Ce récit historique nous plonge sous le règne de Louis XIV, entre 1679 et 1682, au coeur d'une sombre affaire qui va secouer la monarchie et la noblesse courtisane. Sous fond d'empoisonnements, de sorcellerie, de rites occultes, de messes noires, cette affaire va provoquer un véritable scandale politique et donner lieu à une chasse aux sorcières.

*
Lorsque le roman démarre le 22 février 1680, une foule est rassemblée en place de Grève pour assister à l'exécution de la célèbre Catherine Monvoisin, surnommée la Voisin.
Condamnée à être brûlée vive, elle fera partie des 36 condamnés à mort pour actes de diablerie.

*
Marie-Marguerite Voisin, sa fille, est emprisonnée à Vincennes, comme beaucoup d'autres. Accusée de complicité, « La chambre des diablesses » est le récit de sa confession.

« Mais qui se risquerait à fricoter avec cette jeune fille, que l'on dit née d'une orgie entre le diable et une sorcière ? On raconte qu'elle n'a pas de nombril, et qu'elle porte un troisième téton caché sur son corps. Preuve de son appartenance à la famille des démons. »

Dès son plus jeune âge, elle a été initiée à la distillation des plantes, à la fabrication de pommades miraculeuses, de poisons. Elle connaît tous les secrets de sa mère et a été témoin des allers et venues de riches clients issus de la noblesse et de la cour, dont la favorite du roi, Athénaïs de Montespan.

« L'ambition de ces couillons est le lit de ma richesse. »

Dans l'espoir de ne pas être torturée, ni exécutée, elle va raconter comment sa mère, au départ sage-femme, va se tourner vers des activités illégales, l'avortement, la divination, la chiromancie, la cartomancie, la sorcellerie, jusqu'à bâtir un commerce excessivement lucratif et se retrouver impliquée dans des messes noires et une tentative d'empoisonnement contre le souverain.

"N'oublie jamais ça : je vends des remèdes à des femmes désespérées qui n'ont aucun droit ni aucun moyen honorable de gagner leur propre argent.
Telle est la misère des nobles clientes qui fréquentent ma maison.
De quoi nous les faire prendre en pitié quelquefois."

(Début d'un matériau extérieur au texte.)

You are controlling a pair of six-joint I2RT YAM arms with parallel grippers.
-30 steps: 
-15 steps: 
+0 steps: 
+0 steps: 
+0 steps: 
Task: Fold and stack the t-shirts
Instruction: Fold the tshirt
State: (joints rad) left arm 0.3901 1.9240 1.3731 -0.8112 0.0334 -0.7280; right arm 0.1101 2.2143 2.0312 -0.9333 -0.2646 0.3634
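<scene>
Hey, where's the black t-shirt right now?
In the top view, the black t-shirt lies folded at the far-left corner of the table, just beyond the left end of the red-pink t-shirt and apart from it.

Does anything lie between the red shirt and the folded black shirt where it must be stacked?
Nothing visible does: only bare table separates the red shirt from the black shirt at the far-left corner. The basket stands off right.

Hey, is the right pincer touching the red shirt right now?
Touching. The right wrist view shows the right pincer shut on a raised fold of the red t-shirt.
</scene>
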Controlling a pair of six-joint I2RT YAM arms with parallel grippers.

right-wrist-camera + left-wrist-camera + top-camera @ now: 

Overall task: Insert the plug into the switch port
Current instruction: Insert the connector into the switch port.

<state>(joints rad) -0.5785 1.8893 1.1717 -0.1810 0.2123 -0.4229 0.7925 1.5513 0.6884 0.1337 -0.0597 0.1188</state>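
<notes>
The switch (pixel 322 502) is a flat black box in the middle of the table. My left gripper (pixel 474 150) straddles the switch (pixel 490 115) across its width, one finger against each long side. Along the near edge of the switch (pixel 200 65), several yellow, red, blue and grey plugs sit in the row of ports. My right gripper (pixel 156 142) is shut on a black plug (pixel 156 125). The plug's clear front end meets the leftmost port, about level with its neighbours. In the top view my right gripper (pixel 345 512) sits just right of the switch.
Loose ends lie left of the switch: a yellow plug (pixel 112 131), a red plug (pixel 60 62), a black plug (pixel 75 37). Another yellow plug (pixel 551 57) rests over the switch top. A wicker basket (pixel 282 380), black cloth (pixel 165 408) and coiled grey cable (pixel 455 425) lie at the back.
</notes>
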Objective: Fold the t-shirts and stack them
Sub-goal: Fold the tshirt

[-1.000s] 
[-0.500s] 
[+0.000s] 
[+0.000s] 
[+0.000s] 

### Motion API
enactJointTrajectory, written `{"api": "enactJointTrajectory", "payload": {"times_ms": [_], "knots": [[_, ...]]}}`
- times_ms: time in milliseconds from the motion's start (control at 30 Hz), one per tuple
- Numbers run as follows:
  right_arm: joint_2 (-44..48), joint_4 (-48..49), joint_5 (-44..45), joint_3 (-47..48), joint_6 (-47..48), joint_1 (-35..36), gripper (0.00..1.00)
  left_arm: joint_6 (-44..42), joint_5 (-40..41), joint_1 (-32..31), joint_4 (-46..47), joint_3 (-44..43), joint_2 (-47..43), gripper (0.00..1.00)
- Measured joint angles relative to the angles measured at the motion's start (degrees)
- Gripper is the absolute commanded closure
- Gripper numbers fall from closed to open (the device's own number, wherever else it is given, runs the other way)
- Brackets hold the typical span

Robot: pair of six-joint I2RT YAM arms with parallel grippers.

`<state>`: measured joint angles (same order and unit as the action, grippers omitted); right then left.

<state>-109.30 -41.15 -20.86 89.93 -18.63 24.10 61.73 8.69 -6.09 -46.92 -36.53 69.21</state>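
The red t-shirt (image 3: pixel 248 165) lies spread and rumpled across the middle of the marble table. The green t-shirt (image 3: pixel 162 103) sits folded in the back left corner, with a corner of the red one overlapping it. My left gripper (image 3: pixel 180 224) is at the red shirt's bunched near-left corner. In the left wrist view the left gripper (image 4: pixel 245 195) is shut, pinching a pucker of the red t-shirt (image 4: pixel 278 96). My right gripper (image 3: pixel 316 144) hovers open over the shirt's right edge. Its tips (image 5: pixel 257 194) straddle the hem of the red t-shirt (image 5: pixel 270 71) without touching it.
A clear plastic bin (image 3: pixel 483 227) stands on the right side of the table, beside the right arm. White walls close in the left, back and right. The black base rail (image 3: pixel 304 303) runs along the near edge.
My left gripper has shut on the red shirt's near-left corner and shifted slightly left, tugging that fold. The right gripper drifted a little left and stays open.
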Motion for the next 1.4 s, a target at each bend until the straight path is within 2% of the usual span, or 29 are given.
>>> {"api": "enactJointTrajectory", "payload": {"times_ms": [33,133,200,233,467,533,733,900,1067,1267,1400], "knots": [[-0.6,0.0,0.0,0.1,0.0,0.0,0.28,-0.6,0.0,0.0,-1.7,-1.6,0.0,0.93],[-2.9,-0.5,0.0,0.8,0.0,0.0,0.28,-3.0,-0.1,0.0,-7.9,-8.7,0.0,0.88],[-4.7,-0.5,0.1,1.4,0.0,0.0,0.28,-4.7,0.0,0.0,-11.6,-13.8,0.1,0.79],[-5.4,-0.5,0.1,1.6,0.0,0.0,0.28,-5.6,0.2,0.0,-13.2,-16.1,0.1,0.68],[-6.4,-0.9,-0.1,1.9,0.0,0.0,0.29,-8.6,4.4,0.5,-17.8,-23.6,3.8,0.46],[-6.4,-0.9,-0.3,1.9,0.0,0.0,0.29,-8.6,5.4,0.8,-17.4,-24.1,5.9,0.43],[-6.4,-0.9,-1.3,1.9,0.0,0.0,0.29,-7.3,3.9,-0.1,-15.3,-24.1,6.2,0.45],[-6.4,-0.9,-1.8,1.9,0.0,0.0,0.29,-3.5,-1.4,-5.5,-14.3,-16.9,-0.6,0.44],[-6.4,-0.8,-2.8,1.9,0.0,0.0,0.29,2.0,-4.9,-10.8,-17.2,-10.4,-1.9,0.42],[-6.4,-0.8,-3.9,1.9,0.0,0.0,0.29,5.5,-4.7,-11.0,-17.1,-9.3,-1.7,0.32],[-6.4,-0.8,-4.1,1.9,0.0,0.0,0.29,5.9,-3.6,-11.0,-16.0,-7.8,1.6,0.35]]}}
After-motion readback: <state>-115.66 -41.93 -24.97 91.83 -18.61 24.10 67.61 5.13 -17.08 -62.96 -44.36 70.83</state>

S'il n'y a aucun suspense quant au sort de la Voisin, le lecteur se demande jusqu'au bout quel sera celui réservé à la jeune femme à laquelle on ne peut que s'attacher.

*
Ainsi, Marie-Marguerite nous fait entrer dans l'intimité de la plus célèbre des empoisonneuses, une femme mystérieuse, fascinante. On l'imagine aisément intelligente, réfléchie, flatteuse, insensible, redoutable, mais à la lumière des révélations faites, le lecteur la découvre aussi libertine, infidèle, terriblement grossière et vulgaire.
J'aime lorsqu'Isabelle Duquesnoy est provocante, insolente, inconvenante. Ici, la personnalité de la Voisin se marie parfaitement avec la plume expressive et enlevée de l'autrice qui n'hésite pas à l'affûter, offrant, pour le plus grand plaisir des lecteurs, un texte irrévérencieux, d'une vivacité acérée et mordante.
Ses personnages, saisissants de vie, sont croqués avec profondeur.

*
Alternant narration et correspondances adressées à La Reynie, lieutenant général de la police de Paris en charge de l'affaire des poisons, j'ai été totalement transportée dans le Paris de XVIIème siècle.

« Sa Majesté sait-elle qu'un demi-million d'âmes parisiennes luttent pour survivre ? Nos rues ne sont peuplées que de fripons, occupés à ruiner le provincial. L'on dit que les devineresses sont les pires diablesses ? Mais les rues chantent partout : « Les procureurs sont des voleurs, les demoiselles du Marais ont la vérole, le cabaretier vend du poison à boire, le meilleur médecin n'est qu'un assassin, les joueurs sont des tricheurs et vite, quittons cette ville infâme… » »

A travers le portrait des deux femmes, se dessine celui d'une époque de faste, où splendeur rime avec faveur, séduction avec ambition, préséance avec médisance, cupidité avec rivalité, influence avec concupiscence, ennui avec jalousie.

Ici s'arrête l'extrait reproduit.